▶ _Activity_: Only the lines below between the ones containing "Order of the" and "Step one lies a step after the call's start", inclusive, are to be reproduced, each exactly as it stands.

▶ _Supplied data_:

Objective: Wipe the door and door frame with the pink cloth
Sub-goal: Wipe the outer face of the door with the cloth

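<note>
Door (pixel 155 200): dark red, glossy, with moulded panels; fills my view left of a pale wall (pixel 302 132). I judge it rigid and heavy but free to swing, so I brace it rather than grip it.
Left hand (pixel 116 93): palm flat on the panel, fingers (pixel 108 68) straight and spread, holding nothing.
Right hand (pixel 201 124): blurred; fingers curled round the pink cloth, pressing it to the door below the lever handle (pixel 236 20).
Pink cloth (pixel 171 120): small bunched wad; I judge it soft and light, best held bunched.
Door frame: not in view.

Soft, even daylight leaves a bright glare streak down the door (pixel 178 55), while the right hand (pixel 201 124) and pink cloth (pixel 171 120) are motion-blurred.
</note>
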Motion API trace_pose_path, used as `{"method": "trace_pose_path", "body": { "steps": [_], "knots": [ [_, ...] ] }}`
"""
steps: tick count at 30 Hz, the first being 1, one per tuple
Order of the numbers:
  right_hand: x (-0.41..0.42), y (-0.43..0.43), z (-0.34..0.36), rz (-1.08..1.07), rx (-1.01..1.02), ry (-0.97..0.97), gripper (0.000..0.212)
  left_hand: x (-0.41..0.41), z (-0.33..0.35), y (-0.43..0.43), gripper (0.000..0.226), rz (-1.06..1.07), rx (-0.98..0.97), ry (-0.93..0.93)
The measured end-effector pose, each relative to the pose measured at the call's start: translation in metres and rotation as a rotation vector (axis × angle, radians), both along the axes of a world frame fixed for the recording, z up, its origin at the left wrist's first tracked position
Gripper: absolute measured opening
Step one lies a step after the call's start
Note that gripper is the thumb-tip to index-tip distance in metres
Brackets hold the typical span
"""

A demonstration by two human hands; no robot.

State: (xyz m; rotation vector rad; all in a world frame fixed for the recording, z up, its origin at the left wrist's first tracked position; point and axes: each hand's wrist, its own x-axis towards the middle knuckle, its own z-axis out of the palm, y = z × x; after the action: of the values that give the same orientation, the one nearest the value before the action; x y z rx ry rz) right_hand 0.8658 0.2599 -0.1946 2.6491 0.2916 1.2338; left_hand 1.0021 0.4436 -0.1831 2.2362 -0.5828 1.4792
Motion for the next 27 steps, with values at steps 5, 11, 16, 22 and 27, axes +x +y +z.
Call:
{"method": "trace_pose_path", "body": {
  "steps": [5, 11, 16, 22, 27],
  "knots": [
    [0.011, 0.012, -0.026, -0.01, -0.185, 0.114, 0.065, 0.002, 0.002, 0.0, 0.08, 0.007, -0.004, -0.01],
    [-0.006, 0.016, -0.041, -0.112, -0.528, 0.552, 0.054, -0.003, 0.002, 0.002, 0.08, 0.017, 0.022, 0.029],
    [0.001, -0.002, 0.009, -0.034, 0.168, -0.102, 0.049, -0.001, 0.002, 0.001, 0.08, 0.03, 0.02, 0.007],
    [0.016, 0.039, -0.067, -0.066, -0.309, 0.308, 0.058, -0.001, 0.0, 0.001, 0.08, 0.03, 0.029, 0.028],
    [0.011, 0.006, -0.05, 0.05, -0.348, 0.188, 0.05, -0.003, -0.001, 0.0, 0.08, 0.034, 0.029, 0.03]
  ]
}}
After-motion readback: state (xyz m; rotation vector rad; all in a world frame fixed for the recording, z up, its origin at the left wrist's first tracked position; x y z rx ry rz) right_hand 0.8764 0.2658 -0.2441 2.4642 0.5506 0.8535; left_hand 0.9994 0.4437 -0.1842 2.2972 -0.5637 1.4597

▶ _Exercise solution_:
Order of the numbers:
  right_hand: x (-0.41..0.42), y (-0.43..0.43), z (-0.34..0.36), rz (-1.08..1.07), rx (-1.01..1.02), ry (-0.97..0.97), gripper (0.000..0.212)
  left_hand: x (-0.41..0.41), z (-0.33..0.35), y (-0.43..0.43), gripper (0.000..0.226), rz (-1.06..1.07), rx (-0.98..0.97), ry (-0.93..0.93)
The measured end-effector pose, each relative to the pose measured at the call's start: translation in metres and rotation as a rotation vector (axis × angle, radians), both along the axes of a world frame fixed for the recording, z up, its origin at the left wrist's first tracked position
Gripper: absolute measured opening
Step one lies a step after the call's start

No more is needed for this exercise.